I dread open enrollment season. Every year I feel a little anxious about choosing health insurance for my family. Thankfully, we’re fairly healthy and we don’t visit the doctor often, but the future is unpredictable and it’s important to have adequate coverage. The decision is a binding one and can’t be changed until either the start of the next annual open enrollment season or the occurrence of a “qualifying event” (birth/adoption of a child, marriage, divorce, death in the family, losing existing coverage due to change in job, aging out of parent’s policy, loss of eligibility for Medicaid or Medicare, moving to a different zip code or count). There are many options to choose from, which can make the decision complicated and confusing. This article provides a summary of the various types of health insurance plans to help you make more informed decisions.

Health Maintenance Organizations (HMOs)

Health Maintenance Organizations (HMOs) began to flourish in the 1970s because of the Health Maintenance Organization Act of 1973, a federal law designed to curb health care costs by introducing the concept of managed care. HMOs deliver care through a network of providers and facilities. You can only receive care from doctors within the network, otherwise you will typically be responsible for the entire bill. To see a specialist, you must have a referral from your primary care doctor (who serves as the “gatekeeper” in these insurance plans) or the visit will not be covered by your insurance plan. HMOs tend to be affordable with relatively low premiums and minimal out-of-pocket expenses. In addition, copays for doctor visits, prescriptions, labs, and radiologic studies are typically lower than the other types of plans discussed in this article. These plans are good for individuals and families without a strong physician preference, who don’t mind the requirement for referrals, and for whom cost is a strong factor in choosing health insurance.

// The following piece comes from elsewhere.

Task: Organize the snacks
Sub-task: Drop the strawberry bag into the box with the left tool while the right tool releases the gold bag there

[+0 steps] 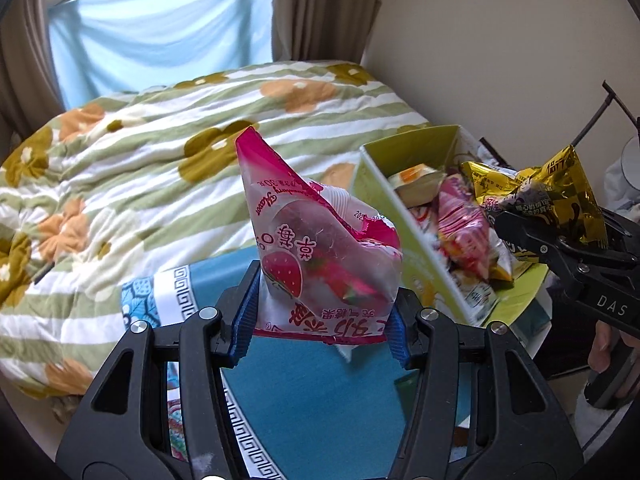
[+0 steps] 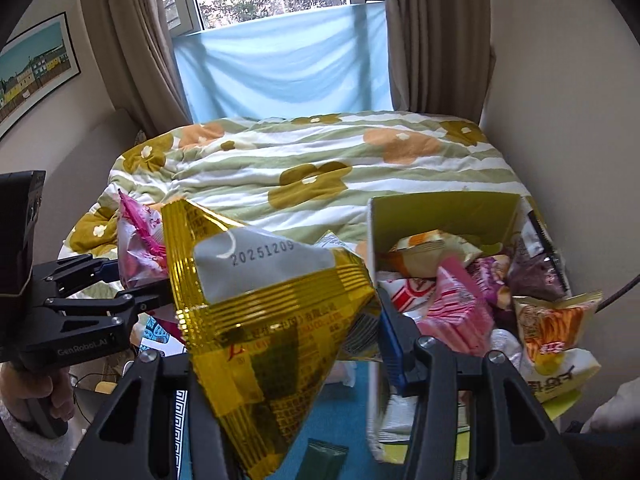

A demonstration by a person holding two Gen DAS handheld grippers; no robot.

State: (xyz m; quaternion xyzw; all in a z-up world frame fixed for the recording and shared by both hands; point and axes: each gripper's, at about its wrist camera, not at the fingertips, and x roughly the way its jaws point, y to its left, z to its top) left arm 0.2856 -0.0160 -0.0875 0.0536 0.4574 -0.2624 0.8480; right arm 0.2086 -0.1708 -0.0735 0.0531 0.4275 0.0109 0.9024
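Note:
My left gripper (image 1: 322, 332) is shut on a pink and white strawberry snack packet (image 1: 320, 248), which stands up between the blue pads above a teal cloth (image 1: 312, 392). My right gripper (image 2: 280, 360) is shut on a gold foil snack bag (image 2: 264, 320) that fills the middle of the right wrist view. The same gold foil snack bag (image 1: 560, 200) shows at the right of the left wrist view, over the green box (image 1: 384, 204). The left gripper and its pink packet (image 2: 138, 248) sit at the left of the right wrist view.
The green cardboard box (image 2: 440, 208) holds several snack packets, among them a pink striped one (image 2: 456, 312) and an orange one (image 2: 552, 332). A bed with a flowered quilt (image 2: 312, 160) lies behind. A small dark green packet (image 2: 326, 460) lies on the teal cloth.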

Preferred Provider Organizations (PPOs)

Preferred Provider Organizations (PPOs) provide more choice and flexibility. Like HMOs, they have a network of preferred providers. However, individuals enrolled in PPOs can see providers both within and outside of the PPO network. Of note, your out of pocket costs will be higher if you receive care from an out-of-network provider or facility. With PPOs, you can see specialists without a referral. These plans typically have more expensive premiums. PPOs are a good choice if you are a low user of health care for whom freedom of choice is important.

Point of Service (POS) Plans

Point of Service plans combine features of both HMOs and PPOs. Enrollees are required to choose a primary care physician, who manages referrals to specialists. Care provided by out-of-network providers may be partially covered by the insurance company. However, the enrollee must pay for these services at the time they are rendered, then submit documentation to the insurer for reimbursement. Some plans have an annual deductible. POS plans may be appealing to individuals who have a long-standing relationship with a physician who participates in the network, but because of the documentation requirements and higher out-of-pocket costs this is not a popular option and often not offered by employers.

High Deductible Health Plans (HDHPs)

As the name suggests, High Deductible Health Plans (HDHPs) have a high deductible (the amount of money enrollees must pay for covered services before health insurance benefits kick in). These plans typically have low monthly premiums, but the expenses paid for medical services can be very costly. 2017 maximum out-of-pocket expenditure ranges from $6500 for an individual to $13,000 for a family. Once you meet your maximum annual out-of-pocket costs, the health plan covers additional expenses in full. HDHPs are often paired with Health Savings Accounts (HSAs). These accounts allow you to save money for your health care expenses. The money contributed to health savings accounts is not taxable if it is used for health care-related expenses. High Deductible Health Plans are appealing to young, healthy, single individuals without children who are low users of health care.

This is not an exhaustive list, but it represents the most common health insurance plans provided by employers. When selecting your health insurance plan take the time to research the options thoroughly, comparing flexibility of provider choice, maximum out-of-pocket expenses, monthly premiums, and annual coverage limits. Information is power and an informed choice is always a better choice.